Shuri's gaze found her friend's right arm. It was no longer shaking. She crossed over to where Charlotte was sitting, transparent glass shards crunching beneath each step. With long fingers, she grabbed Charlotte's cold, white hands in her own. When Charlotte raised her glassy eyes to Shuri's, the Wakandan princess said,
"I promise you I will not let you suffer. Clearly, we still have some variables to figure out, but you are making progress each day. I am determined to figure out why you were meant to survive all this, and I will do whatever it takes to spare you this pain. And if you lose your will to try…"
Her voice trailed off as her dark eyes searched Charlotte's face. She took in the sight of her charred scalp and her frayed hair, her one monstrous, blood-red eye. Was it a mistake? Was it a cosmic blunder that she survived, only to shrivel towards death? She couldn't bring herself to say it. It would be the ultimate defeat.
Charlotte's lips trembled and she nodded, sparing them both from admitting aloud what neither of them wanted to hear. Shuri gave her hands a hard squeeze in acknowledgement, then glanced around at the ruins of her monitor. She kicked a chipped Kimoyo bead away from her foot.
"But first," she said, half-smiling, "I'm going to need you to stop destroying my lab."
Charlotte opened her eyes. Empty, gray walls stared back at her. Panic grabbed her chest and she spun around until she saw him standing in front of the window, staring out into the dark veil of night.
"Bucky."
He sniffed, shook his head and looked down at his feet. "He used to bring books to the movie theater so he could sit on them and see over other people's heads. He was such a punk. Never took no for an answer."
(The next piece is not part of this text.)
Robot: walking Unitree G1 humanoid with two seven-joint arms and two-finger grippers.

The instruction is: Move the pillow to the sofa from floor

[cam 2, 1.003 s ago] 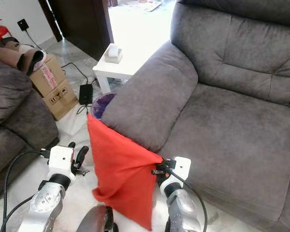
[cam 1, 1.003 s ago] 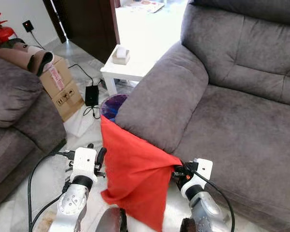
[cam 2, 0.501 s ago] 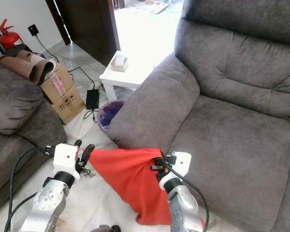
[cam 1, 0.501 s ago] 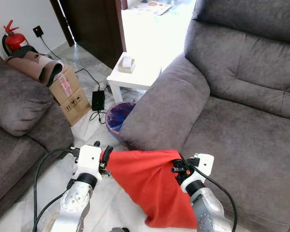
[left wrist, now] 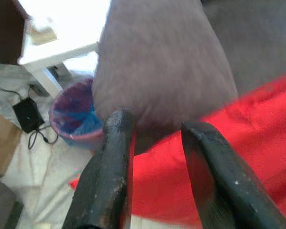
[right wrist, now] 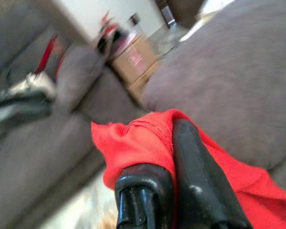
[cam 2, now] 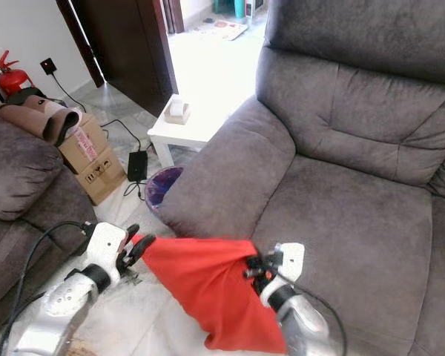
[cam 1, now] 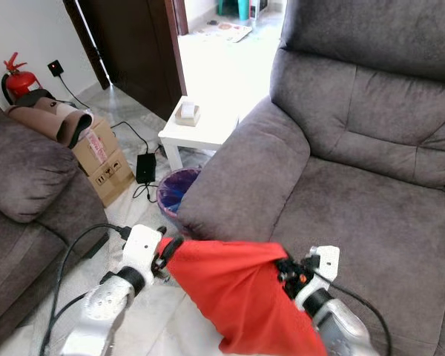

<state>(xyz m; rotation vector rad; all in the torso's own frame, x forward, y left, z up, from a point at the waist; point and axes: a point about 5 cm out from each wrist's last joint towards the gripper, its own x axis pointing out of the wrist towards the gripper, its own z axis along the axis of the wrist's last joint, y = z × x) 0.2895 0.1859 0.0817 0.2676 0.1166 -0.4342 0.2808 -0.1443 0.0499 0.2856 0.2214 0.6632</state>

Charlotte blinked. "You mean Capta—Steve?"
He nodded, a small grin on his face. "Did you know Captain America used to have asthma so bad, I had to carry him for part of a hiking trail on a school field trip?" Charlotte smiled, imagining a breathless Steve, wheezing and pink in the face as Bucky haphazardly slung him over his shoulder and trotted ahead to catch up with the group. "Or there was that one time I had to take him to the hospital because he caught a ball at a Yankees game, and it broke his wrist. Who would've thought? That dumb kid from Brooklyn as Captain America." A shadow crossed his face. "He was going to let me kill him. Why? What would that have proved?"
Charlotte's face wilted as she heard the hitch in his voice. "Nothing. Over the course of his life, he lost you twice. Maybe he figured it was better than to lose you a third time."
He glanced back at her with pink rimmed eyes, looking almost confused. Charlotte shrugged and offered the only anecdote she could think of, "Shuri made me read your files."
It worked. Bucky smirked. "You got that from a personnel report?"
"No." She grinned and turned away. "I got that from the way you described an asthmatic young man who needed booster seats."
A/N: This was a really hard chapter to write. Still not convinced it's completely done, but I'm too impatient to keep fiddling with it. Onward!